Emergency Department staff
A pilot project at the University of Colorado School of Medicine is linking its electronic medical records to state prescription drug database.

Doctors should be able to rely on new technology to fight opioid misuse, University of Colorado School of Medicine (SOM) Assistant Professor Jason Hoppe, DO, believes. But so far, existing systems such as online databases that track prescriptions have not lived up to their promise.

Dr. Hoppe, an emergency room physician and medical toxicologist, wants that to change, and he thinks a pilot project at the CU Anschutz Medical Campus might be a step in the right direction. Hoppe and a team of physicians and software developers have linked the state’s online opioid prescription database, the Colorado Prescription Drug Monitoring Program (PDMP), and University of Colorado Hospital’s electronic medical records system.

CU Anschutz fights the opioid epidemic

This is the third in a series of articles that examines how University of Colorado Anschutz Medical Campus faculty and students are finding ways to solve the opioid epidemic.

The new connection already saves doctors in the Emergency Department time. With a single click, physicians can see if a patient might be at risk for misuse, abuse or diversion of controlled medications, or if a patient might be going from provider to provider trying to get new prescriptions. It also could stop a doctor from prescribing medications that could be lethal when mixed with an opioid. So that single click could save a life or prevent or stop addiction, Hoppe said.

The federally funded project is an example of how CU Anschutz faculty and researchers could have a national impact on the opioid abuse epidemic. The project could lead to better software that helps doctors and hospitals across the country improve patient safety, identify people vulnerable to addiction, and stop prescription medication misuse.

Diagnosing a digital disconnect

Jason Hoppe
School of Medicine professor Jason Hoppe

Software that tracks prescription medications has been available for years. Since 2008, Colorado has had an online statewide database that records whenever a pharmacy dispenses a controlled substance. That includes opioids such as Vicodin and OxyContin, as well as other potentially addictive medications, such as stimulants like Adderall and benzodiazepines. Doctors and other health care providers can review a patient’s history before writing a prescription.

Hoppe said such databases could also be effective tools for identifying people who try to persuade multiple doctors to write prescriptions for opioids or addictive medications. Doctors could then refer them to treatment. Databases also can warn doctors if a patient takes a dangerous combination of medications, and in the future software could create risk profiles that could identify a patient susceptible to addiction.

“I think there are positives, and there is evidence that shows they improve patient safety,” Hoppe said. “But there are a lot of barriers to using it.”

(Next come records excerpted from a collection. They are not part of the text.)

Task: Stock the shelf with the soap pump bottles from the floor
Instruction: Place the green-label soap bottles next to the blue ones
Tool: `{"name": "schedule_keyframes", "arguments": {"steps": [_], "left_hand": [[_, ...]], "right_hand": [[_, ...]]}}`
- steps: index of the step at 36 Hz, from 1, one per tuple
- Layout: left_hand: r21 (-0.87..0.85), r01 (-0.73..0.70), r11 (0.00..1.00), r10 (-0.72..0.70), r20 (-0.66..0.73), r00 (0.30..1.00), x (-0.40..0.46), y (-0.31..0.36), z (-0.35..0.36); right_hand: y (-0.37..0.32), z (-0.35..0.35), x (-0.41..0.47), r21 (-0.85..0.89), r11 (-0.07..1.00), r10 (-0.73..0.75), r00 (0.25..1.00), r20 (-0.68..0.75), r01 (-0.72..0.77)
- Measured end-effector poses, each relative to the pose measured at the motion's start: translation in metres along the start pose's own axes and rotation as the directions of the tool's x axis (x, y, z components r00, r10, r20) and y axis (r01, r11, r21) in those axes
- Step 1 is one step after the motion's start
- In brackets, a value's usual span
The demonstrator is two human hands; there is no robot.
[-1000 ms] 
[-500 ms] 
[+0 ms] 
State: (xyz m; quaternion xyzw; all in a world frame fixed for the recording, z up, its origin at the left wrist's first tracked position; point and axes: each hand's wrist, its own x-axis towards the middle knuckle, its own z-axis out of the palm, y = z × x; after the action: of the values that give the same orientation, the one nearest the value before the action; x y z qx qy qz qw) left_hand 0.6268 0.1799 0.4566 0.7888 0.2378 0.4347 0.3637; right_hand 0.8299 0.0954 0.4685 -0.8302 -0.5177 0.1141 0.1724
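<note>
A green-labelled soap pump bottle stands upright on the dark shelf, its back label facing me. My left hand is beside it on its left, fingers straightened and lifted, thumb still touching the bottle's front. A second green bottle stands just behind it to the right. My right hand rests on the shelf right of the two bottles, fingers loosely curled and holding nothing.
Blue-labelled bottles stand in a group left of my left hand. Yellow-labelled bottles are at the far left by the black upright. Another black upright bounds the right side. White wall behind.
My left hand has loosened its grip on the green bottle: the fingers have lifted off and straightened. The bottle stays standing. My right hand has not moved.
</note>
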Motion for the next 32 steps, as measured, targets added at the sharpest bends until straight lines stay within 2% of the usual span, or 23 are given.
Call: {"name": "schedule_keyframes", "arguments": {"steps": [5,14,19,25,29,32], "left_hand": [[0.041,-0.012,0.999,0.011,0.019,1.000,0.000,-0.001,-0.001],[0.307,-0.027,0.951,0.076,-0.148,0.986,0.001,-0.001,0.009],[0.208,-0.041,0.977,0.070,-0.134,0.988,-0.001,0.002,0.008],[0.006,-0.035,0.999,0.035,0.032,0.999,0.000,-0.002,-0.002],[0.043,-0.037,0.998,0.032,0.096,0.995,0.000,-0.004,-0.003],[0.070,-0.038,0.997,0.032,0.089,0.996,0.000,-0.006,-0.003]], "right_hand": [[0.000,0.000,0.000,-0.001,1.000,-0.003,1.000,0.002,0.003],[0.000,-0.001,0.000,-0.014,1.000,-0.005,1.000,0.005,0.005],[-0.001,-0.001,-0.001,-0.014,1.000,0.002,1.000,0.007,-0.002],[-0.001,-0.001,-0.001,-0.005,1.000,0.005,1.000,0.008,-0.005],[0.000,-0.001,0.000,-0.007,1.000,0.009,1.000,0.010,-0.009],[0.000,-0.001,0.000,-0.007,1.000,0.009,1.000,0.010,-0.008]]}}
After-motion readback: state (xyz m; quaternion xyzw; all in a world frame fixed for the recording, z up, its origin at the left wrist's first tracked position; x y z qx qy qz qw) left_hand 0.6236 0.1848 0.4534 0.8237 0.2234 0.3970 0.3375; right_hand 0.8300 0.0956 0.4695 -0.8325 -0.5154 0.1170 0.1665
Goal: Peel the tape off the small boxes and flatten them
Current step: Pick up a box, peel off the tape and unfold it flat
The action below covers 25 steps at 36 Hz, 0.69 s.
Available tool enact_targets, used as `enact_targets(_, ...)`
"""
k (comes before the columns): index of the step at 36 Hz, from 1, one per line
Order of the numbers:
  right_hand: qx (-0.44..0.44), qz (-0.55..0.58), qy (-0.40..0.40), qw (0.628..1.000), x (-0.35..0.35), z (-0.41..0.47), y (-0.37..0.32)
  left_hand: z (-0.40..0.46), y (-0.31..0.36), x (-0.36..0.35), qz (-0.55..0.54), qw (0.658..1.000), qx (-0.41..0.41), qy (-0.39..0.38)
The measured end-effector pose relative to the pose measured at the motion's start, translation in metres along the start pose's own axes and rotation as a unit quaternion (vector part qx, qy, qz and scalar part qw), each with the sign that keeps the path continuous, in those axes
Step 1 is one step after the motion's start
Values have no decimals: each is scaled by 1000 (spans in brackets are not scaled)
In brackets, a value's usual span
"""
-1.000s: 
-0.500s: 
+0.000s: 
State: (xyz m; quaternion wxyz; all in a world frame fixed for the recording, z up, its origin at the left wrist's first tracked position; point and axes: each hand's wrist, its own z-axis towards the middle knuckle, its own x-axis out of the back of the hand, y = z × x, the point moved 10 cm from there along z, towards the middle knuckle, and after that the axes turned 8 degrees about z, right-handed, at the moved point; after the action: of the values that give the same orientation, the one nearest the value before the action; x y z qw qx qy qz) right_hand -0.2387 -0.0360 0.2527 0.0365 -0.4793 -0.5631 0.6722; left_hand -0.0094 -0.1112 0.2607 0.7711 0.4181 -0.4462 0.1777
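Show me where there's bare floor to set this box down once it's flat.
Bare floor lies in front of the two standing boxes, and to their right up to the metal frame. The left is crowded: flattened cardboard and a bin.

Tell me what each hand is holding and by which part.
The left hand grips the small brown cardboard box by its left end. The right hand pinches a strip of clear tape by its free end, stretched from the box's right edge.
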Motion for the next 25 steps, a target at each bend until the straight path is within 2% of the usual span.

Hoppe cited national statistics to support his view. Doctors only check the databases in their states 12 to 20 percent of the time before they write a prescription for a controlled substance.

“We would like to get that number a lot higher,” Hoppe said. He is in a position to help, as the co-chair of the Colorado Consortium for Prescription Drug Abuse Prevention’s working group focused on improving the database.

The critical element is time. Doctors need to quickly diagnose and treat patients while simultaneously reading and updating electronic medical records (EMR). Switching to a different software program to check the state database takes several steps and distracts both doctors and patients.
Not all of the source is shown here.